The required output is the full listing below, reproduced word for word.
Content starts
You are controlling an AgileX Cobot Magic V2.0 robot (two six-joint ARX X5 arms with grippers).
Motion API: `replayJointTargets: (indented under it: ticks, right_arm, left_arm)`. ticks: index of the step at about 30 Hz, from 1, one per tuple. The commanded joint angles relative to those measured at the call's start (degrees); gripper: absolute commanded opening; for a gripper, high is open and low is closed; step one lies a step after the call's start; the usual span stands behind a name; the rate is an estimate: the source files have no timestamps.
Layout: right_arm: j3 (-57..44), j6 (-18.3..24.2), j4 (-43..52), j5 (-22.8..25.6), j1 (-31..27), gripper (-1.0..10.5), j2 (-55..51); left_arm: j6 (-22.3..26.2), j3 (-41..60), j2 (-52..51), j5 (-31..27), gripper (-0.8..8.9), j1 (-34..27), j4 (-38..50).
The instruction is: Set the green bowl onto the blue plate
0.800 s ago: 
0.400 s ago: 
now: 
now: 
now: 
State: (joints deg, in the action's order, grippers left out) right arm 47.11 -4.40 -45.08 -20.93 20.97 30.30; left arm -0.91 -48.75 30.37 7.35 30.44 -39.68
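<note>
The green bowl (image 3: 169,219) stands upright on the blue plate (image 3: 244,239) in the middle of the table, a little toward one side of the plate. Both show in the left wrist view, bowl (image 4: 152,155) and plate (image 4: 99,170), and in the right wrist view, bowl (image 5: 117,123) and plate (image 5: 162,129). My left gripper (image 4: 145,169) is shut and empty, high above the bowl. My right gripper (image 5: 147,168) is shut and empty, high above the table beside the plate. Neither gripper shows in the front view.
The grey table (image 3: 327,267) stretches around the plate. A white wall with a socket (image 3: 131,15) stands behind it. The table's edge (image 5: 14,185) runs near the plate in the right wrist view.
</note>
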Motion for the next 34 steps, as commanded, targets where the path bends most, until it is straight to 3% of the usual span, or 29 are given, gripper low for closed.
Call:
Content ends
*RESPONSE BELOW*.
You are controlling an AgileX Cobot Magic V2.0 robot (two six-joint ARX X5 arms with grippers).
Motion API: `replayJointTargets: (indented under it: ticks, right_arm, left_arm)`. ticks: index of the step at about 30 Hz, from 1, one per tuple. The commanded joint angles relative to those measured at the call's start (degrees); gripper: absolute commanded opening; for a gripper, high is open and low is closed; step one lies a step after the call's start; the usual span stands behind a name; the rate is an estimate: the source files have no timestamps.
Layout: right_arm: j3 (-57..44), j6 (-18.3..24.2), j4 (-43..52), j5 (-22.8..25.6), j1 (-31..27), gripper (-1.0..10.5), j2 (-55..51); left_arm: j6 (-22.3..26.2), j3 (-41..60), j2 (-52..51), j5 (-31..27), gripper (-0.8..8.9), j1 (-34..27), j4 (-38..50).
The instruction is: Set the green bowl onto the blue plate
0.800 s ago: 
0.400 s ago: 
now: 
now: 
now: 
State: (joints deg, in the action's order, grippers left out) right arm 47.11 -4.40 -45.08 -20.93 20.97 30.30; left arm -0.91 -48.75 30.37 7.35 30.44 -39.68
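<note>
The green bowl (image 3: 169,219) stands upright on the blue plate (image 3: 244,239) in the middle of the table, a little toward one side of the plate. Both show in the left wrist view, bowl (image 4: 152,155) and plate (image 4: 99,170), and in the right wrist view, bowl (image 5: 117,123) and plate (image 5: 162,129). My left gripper (image 4: 145,169) is shut and empty, high above the bowl. My right gripper (image 5: 147,168) is shut and empty, high above the table beside the plate. Neither gripper shows in the front view.
The grey table (image 3: 327,267) stretches around the plate. A white wall with a socket (image 3: 131,15) stands behind it. The table's edge (image 5: 14,185) runs near the plate in the right wrist view.
</note>
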Motion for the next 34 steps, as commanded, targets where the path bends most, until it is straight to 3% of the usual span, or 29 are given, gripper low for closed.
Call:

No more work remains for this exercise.